> _TASK ITEM_
Copy the lines below that contain "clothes".

> _EXCERPTED RECORDS_
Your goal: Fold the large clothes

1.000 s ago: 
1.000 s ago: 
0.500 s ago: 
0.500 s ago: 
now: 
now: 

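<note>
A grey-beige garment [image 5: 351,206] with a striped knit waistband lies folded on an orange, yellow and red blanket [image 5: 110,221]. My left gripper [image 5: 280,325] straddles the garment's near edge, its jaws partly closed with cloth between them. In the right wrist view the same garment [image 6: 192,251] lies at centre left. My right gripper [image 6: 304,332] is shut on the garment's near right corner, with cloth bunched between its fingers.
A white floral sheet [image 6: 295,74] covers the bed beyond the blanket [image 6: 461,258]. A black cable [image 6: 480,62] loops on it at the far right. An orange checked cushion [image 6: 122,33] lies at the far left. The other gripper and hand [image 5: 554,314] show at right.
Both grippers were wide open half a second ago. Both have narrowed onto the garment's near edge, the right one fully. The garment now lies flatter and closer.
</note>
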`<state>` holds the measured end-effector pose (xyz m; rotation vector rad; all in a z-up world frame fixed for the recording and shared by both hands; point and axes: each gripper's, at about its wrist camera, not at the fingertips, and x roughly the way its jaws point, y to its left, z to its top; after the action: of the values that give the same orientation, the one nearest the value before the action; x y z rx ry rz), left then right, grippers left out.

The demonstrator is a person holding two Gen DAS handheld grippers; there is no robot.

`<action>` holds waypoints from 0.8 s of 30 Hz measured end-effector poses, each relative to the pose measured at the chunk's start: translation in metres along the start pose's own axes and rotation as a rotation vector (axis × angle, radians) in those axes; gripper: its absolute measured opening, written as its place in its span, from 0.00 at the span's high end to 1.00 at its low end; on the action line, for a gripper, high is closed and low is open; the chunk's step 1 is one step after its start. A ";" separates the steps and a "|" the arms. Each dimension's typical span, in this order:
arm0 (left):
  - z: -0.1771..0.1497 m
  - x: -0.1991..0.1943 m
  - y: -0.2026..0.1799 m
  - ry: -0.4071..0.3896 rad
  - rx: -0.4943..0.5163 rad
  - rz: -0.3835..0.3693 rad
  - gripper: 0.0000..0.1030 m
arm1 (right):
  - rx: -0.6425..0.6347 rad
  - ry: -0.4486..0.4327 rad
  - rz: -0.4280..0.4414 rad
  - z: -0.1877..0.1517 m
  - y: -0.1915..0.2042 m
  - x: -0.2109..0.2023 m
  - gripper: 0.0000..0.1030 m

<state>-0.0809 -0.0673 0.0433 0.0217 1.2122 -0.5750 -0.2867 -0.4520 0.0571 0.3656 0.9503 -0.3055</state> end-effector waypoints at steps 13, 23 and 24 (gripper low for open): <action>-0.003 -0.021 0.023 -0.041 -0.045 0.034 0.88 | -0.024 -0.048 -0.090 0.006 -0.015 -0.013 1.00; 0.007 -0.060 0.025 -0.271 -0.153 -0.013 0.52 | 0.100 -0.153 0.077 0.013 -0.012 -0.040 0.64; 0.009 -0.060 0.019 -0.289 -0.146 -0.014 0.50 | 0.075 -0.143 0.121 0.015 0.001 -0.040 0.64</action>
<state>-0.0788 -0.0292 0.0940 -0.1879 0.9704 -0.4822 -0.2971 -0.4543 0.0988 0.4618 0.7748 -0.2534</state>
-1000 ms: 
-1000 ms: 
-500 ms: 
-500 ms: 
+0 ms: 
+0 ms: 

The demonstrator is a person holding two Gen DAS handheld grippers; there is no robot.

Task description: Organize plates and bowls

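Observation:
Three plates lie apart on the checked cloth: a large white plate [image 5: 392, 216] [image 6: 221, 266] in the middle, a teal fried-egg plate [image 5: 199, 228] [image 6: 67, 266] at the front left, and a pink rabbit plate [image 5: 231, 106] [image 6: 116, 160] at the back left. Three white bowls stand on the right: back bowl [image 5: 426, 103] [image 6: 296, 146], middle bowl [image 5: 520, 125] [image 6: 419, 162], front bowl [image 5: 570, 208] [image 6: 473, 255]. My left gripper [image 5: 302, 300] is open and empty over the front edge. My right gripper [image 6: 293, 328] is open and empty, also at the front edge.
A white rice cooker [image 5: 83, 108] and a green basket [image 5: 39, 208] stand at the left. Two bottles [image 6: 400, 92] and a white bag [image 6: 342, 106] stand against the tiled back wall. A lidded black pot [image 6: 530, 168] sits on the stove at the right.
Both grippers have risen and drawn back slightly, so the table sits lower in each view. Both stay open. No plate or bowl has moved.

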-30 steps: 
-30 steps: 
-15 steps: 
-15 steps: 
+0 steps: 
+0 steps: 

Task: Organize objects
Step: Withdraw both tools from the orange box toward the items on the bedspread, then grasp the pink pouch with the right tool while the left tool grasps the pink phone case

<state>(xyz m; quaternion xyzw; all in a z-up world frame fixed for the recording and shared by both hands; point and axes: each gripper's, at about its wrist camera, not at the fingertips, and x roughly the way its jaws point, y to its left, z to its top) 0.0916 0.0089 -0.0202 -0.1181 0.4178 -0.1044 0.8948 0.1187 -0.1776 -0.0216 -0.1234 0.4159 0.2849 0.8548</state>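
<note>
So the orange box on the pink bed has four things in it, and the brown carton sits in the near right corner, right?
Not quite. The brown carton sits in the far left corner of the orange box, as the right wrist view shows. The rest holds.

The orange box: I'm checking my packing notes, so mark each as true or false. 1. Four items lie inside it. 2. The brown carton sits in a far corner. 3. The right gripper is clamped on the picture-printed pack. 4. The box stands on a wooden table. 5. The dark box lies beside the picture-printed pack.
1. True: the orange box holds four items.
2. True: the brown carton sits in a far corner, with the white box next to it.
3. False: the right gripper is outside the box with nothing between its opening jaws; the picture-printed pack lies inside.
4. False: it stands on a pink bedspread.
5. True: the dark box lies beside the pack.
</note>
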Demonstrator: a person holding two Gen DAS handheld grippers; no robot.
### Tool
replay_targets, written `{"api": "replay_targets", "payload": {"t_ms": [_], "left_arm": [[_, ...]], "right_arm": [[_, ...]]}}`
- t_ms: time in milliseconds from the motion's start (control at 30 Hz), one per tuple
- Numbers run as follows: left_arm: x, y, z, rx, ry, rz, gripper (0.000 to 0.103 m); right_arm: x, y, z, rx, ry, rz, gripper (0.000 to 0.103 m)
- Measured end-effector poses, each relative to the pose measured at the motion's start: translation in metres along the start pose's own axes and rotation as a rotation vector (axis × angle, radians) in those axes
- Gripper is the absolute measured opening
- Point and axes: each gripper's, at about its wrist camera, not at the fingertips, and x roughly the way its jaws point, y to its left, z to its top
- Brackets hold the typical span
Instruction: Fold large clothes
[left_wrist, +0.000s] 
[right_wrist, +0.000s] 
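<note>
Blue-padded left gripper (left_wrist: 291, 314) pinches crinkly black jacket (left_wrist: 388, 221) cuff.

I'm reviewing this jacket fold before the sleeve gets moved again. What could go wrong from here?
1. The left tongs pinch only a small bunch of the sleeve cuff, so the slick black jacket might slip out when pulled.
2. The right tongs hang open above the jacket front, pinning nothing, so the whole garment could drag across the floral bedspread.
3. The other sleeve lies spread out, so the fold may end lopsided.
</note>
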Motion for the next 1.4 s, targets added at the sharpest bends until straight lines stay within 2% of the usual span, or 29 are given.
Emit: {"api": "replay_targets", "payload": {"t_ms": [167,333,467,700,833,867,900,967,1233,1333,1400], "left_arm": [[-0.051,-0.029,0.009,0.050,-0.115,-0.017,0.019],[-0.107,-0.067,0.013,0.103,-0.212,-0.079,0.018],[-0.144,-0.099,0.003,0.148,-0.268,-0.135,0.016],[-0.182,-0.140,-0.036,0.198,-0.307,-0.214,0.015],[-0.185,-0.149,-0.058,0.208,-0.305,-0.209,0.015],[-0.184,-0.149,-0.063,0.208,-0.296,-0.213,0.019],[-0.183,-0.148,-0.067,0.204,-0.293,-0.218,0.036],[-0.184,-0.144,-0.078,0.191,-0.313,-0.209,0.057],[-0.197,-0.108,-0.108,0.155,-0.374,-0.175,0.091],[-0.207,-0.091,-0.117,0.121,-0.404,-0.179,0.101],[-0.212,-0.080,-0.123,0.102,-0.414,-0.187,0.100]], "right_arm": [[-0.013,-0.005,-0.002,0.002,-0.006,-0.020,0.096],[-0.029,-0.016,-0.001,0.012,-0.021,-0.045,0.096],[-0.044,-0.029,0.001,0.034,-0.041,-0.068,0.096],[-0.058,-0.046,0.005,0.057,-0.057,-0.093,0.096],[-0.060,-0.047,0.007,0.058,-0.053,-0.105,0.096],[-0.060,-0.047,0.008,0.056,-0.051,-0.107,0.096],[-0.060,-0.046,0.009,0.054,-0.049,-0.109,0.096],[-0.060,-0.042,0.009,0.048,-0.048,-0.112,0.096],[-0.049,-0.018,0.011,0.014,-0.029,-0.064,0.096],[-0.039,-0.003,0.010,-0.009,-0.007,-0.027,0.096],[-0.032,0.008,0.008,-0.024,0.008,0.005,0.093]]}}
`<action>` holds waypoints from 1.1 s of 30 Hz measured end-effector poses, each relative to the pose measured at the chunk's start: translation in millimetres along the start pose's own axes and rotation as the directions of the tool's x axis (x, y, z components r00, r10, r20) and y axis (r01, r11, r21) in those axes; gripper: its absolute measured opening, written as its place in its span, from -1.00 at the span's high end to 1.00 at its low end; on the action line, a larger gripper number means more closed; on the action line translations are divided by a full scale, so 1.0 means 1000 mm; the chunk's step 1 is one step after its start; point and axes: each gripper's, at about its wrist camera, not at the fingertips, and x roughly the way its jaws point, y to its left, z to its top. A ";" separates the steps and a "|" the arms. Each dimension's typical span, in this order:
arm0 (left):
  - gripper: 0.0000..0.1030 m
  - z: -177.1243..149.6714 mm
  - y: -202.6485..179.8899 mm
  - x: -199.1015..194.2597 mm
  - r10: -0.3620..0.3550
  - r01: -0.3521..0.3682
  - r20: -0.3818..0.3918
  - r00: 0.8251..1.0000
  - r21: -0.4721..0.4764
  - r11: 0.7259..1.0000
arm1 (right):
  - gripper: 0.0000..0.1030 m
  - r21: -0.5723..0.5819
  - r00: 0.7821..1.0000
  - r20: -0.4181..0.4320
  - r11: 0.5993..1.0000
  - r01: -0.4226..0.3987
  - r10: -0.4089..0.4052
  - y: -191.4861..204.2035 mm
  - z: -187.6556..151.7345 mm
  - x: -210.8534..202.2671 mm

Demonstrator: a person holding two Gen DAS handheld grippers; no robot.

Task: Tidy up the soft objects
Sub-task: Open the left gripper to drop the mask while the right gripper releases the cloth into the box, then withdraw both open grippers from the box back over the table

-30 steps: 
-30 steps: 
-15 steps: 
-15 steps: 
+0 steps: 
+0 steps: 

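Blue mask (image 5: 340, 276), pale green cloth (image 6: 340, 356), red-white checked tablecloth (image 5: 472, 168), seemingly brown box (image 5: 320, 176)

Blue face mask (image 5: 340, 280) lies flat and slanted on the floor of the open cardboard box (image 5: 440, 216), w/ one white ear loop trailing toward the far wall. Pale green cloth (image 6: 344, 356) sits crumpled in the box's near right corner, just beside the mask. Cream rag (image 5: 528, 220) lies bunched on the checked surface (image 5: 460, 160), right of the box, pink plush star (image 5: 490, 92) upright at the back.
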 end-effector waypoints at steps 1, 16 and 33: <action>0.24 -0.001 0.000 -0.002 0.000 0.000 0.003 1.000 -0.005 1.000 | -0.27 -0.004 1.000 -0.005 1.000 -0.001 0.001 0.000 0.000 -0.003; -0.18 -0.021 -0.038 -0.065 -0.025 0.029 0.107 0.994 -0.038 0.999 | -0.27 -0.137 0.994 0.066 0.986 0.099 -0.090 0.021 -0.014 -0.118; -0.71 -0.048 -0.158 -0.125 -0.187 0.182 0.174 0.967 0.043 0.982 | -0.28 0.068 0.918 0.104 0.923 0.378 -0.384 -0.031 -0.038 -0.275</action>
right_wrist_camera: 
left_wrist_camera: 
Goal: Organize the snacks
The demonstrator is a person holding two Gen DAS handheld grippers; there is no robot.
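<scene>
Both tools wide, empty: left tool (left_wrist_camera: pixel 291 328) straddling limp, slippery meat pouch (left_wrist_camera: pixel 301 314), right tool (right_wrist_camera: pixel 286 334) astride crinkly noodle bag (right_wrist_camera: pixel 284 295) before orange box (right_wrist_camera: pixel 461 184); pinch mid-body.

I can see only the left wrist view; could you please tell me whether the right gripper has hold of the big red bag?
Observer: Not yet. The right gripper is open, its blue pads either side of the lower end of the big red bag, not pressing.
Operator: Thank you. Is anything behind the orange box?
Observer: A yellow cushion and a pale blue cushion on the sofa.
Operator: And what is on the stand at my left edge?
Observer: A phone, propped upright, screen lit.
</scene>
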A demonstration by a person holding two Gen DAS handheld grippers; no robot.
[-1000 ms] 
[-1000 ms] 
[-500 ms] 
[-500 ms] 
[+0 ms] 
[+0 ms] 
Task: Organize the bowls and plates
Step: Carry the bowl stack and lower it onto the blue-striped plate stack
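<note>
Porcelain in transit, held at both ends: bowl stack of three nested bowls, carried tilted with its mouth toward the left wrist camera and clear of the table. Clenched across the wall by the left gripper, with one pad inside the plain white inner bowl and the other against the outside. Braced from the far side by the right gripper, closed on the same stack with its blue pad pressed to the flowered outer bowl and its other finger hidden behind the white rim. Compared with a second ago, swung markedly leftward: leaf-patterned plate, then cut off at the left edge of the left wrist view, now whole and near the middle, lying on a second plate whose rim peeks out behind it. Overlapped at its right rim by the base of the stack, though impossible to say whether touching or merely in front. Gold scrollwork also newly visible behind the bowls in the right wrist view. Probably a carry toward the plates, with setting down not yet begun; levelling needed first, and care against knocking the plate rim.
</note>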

> _RESPONSE TO THE EXERCISE_
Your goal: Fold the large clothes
Instruction: Fold large clothes

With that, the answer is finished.